Financial misreporting is not the only abuse, however. The new corporate reform bill targeted obstruction of justice and evidence shredding. Yet four years ago the Justice Department destroyed 400 boxes of documents tied to a pending lawsuit; three years ago, charged one employee, the Immigration and Naturalization Service head ordered the erasure of embarrassing e‑mails.

But don’t expect Congress to discipline errant officials. Certainly not if they are legislators. Reported the Washington Post, as corporate officials were preparing to certify their companies’ results: “In contrast to their campaign to crack down on crooked businessmen, lawmakers are increasingly choosing to overlook alleged transgressions by their own colleagues.”

The occasional honest government official, especially in a moment of weakness (or upon leaving office) admits the obvious. Ronald Reagan’s first OMB director, David Stockman, declared in 1985 that Washington increasingly employed “accounting gimmicks, evasions, half-truths and downright dishonesty” in its budget numbers. Even then, he argued, were those officials subject to the same rules that applied to private business, many “would be in jail.” That applies much more so today — imagine federal officials having to certify the accuracy of their books.

Still, compounding outrageous economic mismanagement with flagrant, sanctimonious hypocrisy would be easier to accept if Congress wasn’t busy enriching the very same companies that it has been denouncing for destroying the economy. Ignore the ubiquitous pork, through which legislators move taxpayer funds around in an attempt to convince those same taxpayers to vote for them.

Rather, focus on corporate welfare. Last year legislators slopped an incredible $90 billion into the federal trough for the largest, most profitable enterprises in America. That’s a third more than just four years before.

Even before the latest scandalous farm bill, costing $190 billion over the next decade, and billions more just voted in special drought relief, Uncle Sam was pouring tens of billions into American agribusiness. There are advertising subsidies through the Market Access Program for the likes of Gallo Wine and McDonald’s hamburgers and regulatory and tax preferences to encourage use of ethanol.
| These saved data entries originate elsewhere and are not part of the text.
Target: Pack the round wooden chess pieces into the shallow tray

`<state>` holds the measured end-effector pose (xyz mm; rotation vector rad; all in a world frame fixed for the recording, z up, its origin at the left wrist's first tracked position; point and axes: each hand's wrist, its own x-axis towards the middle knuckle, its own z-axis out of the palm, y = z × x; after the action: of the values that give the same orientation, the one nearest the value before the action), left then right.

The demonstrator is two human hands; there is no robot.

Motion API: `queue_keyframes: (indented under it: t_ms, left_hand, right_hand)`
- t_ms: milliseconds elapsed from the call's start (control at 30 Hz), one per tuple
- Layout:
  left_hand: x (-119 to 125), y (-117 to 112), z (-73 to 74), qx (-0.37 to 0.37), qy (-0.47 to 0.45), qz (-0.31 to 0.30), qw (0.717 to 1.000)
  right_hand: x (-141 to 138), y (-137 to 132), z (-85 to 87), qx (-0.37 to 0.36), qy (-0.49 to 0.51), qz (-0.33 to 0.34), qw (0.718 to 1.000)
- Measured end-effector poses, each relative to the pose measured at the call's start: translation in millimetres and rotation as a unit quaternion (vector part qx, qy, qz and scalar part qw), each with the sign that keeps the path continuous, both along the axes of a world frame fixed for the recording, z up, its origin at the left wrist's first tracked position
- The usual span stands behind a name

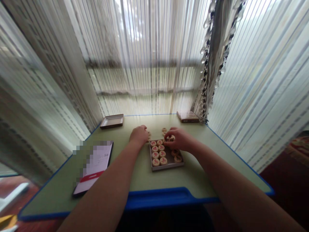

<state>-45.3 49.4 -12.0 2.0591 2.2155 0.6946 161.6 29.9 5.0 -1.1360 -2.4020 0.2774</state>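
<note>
A shallow open box (168, 167) sits on the table, holding round wooden Chinese chess pieces. Red-marked pieces (162, 154) fill two columns on its left side, and dark-marked pieces (178, 158) lie along its right side. My right hand (180, 139) is over the box's far part, thumb and fingers pinched around a chess piece that is mostly hidden. Left of the box's far corner, my left hand (139, 135) rests low with curled fingers beside a few loose pieces (149, 133); its fingertips are largely hidden. More loose pieces (164, 130) lie just beyond the box.
A phone (96, 167) lies on the left of the green table (140, 180), which has a blue rim. An open box lid (112, 121) is at the far left, and a flat closed box (188, 116) at the far right. String curtains (149, 77) hang behind.
</note>
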Motion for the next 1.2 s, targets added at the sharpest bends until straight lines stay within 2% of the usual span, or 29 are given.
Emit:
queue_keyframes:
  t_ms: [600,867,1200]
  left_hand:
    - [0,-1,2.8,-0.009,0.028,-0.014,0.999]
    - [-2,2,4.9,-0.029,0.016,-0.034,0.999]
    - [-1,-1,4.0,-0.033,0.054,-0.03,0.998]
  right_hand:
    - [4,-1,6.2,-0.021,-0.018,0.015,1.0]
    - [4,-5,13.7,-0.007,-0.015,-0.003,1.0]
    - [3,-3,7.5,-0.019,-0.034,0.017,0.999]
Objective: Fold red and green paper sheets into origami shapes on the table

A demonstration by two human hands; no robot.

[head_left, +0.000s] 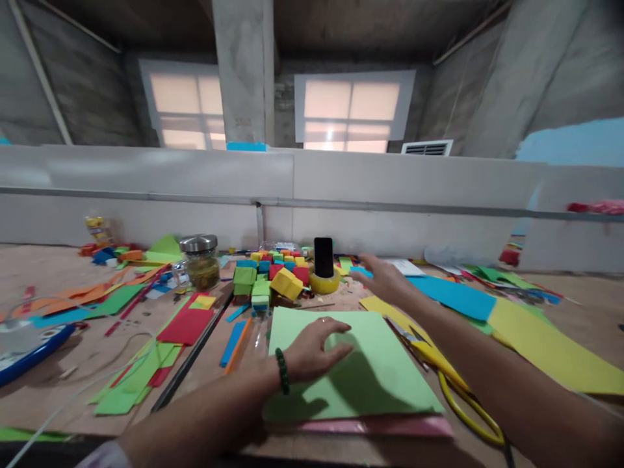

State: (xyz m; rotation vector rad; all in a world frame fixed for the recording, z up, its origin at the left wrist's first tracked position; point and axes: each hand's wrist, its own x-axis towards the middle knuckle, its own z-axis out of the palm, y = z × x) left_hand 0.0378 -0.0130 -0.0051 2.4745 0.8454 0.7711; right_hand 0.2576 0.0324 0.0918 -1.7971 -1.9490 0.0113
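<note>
My left hand [316,351], with a dark green bead bracelet [281,370] at the wrist, has its fingers spread low over a light green sheet [380,364]. Whether it touches the paper I cannot tell. A pink layer [375,426] shows under the sheet's front edge. Farther back, my right hand [385,278] is stretched out, fingers apart and slightly blurred, with nothing visible in it. It is nearest to a blue sheet [453,296] and a yellow tape roll [325,281] with a black phone [323,257] upright in it. Scissors with yellow handles [470,409] lie below my right forearm.
Small coloured paper blocks [273,276] are heaped at the back centre. A lidded glass jar [202,263] stands left of them. Cut paper strips [136,380] cover the left side. A long yellow sheet [556,344] lies at right. A white partition [414,231] borders the back.
</note>
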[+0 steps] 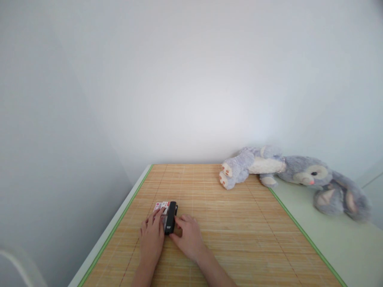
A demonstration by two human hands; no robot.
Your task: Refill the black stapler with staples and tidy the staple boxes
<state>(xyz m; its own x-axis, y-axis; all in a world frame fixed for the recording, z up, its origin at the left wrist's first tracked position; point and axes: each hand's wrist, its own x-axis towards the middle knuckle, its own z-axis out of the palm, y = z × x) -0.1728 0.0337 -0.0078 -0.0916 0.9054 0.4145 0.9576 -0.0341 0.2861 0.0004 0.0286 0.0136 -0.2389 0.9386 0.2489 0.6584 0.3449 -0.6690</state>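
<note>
A narrow black object, perhaps a stapler, lies lengthwise on the bamboo mat with small pale lettering at its near end. Beside and partly under it on the left is a red-and-white printed card. My left hand lies over the card with its fingers stretched out, covering much of it. At the right side and near end of the black object, my right hand has its thumb and curled fingers against it in a pinch. The card's lower part is hidden.
The green-edged bamboo mat covers most of the white table. A grey plush rabbit lies on its side at the back right, partly on the mat. A pale curved bar shows at lower left. Walls stand behind and left.
</note>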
The Commerce Department exists for little more than subsidizing business. Hi-tech companies join with exporters and fisheries in looting taxpayers. Independent agencies, such as the Export-Import Bank and Overseas Private Investment Corporation, add another $1 billion a year — and helped finance Enron in past years.

Ready cash flows to major oil and energy companies; in April the Senate voted to give away as much as $40 billion to natural gas investors by setting a floor for production on Alaska’s North Slope. The housing-industry benefits from hundreds of grant, loan, and guarantee programs. Every form of transportation collects federal cash. The Small Business Administration makes sure that the benefits flow down to corner liquor stores.

Indeed, at the very time that Congress was debating its crackdown on corporate America, an Internet ad was circulating promising access to federal grants. It declared: “Anyone thinking about going into business for themselves, or wanting to expand an existing business should rush for the world’s largest “one-stop-money-shop” where free business grants to start or expand a business is being held for you by the federal government.” Free to everyone but a taxpayer, that is.

Yes, let’s put “crooked CEOs in jail.” But let’s toss in a few crooked politicians too. Then maybe the market bulls will return.